→ Task item: Give back the full listing, character for character, with no pictures.
= = = =
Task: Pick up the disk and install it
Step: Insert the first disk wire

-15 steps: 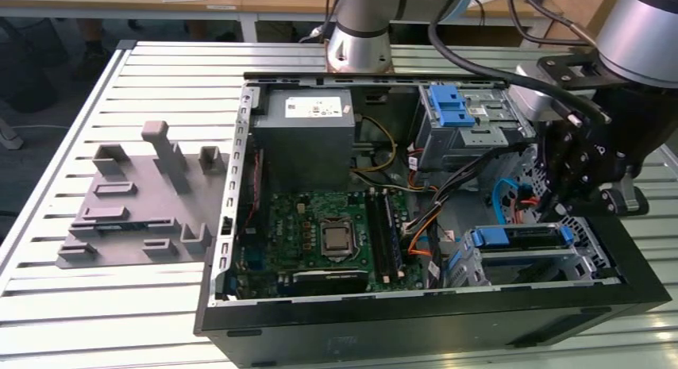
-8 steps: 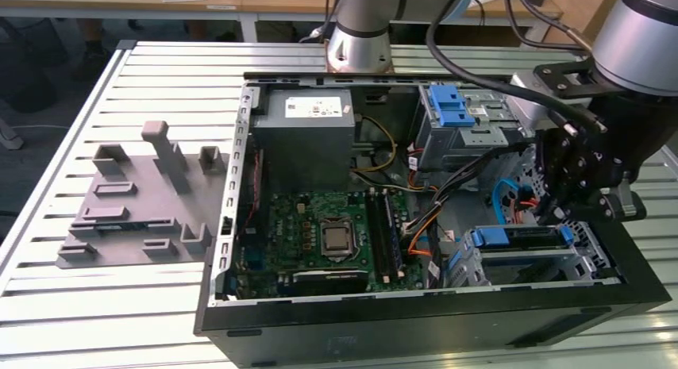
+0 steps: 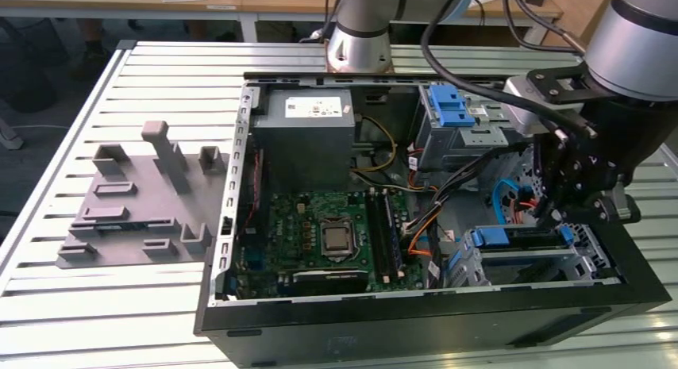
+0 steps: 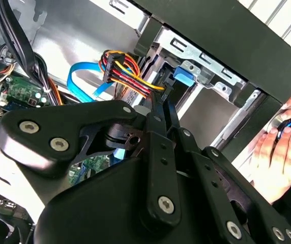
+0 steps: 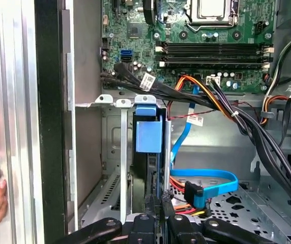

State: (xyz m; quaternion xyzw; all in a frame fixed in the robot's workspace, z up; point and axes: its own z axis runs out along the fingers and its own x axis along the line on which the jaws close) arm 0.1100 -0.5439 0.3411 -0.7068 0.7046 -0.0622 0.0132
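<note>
Case: open black computer case lying on the slatted bench, centre to right of the exterior view.
Arm: reaches in from the upper right of the exterior view; pincer hangs over the lower-right drive cage.
Pincer state: fingers drawn close together, clamped on the thin edge of the disk; in the first wrist view the fingers meet at the lower centre, pressed on that edge.
Disk: stands on edge in the cage slot, blue carrier end showing; lower right of the exterior view, centre of the first wrist view, upper centre of the second wrist view.
Cables: blue flat cable loops just beside the disk, lower centre-right of the first wrist view; red-yellow-orange bundle in the upper centre of the second wrist view, near the disk.
Motherboard: centre of the exterior view, well apart from the pincer.
Grey fixture: on the bench, left of the exterior view, outside the case.
Hand: a person's hand at the right edge of the second wrist view, outside the case wall, touching a small dark object.
</note>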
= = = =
→ Result of this exercise:
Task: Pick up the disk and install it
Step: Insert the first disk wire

-15 steps: 
-8 steps: 
+0 steps: 
+0 steps: 
+0 steps: 

State: (xyz m; quaternion xyzw; all in a frame fixed in the robot's workspace, z up; point and axes: its own z axis runs out along the fingers and its own x axis along the line on which the jaws close) arm 0.1100 -0.5439 0.3411 -0.7068 0.7046 -0.0622 0.0132
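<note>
Case: open black computer case lying on the slatted bench, centre to right of the exterior view.
Arm: reaches in from the upper right of the exterior view; pincer hangs over the lower-right drive cage.
Pincer state: fingers drawn close together, clamped on the thin edge of the disk; in the first wrist view the fingers meet at the lower centre, pressed on that edge.
Disk: stands on edge in the cage slot, blue carrier end showing; lower right of the exterior view, centre of the first wrist view, upper centre of the second wrist view.
Cables: blue flat cable loops just beside the disk, lower centre-right of the first wrist view; red-yellow-orange bundle in the upper centre of the second wrist view, near the disk.
Motherboard: centre of the exterior view, well apart from the pincer.
Grey fixture: on the bench, left of the exterior view, outside the case.
Hand: a person's hand at the right edge of the second wrist view, outside the case wall, touching a small dark object.
</note>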

That covers the exercise completely.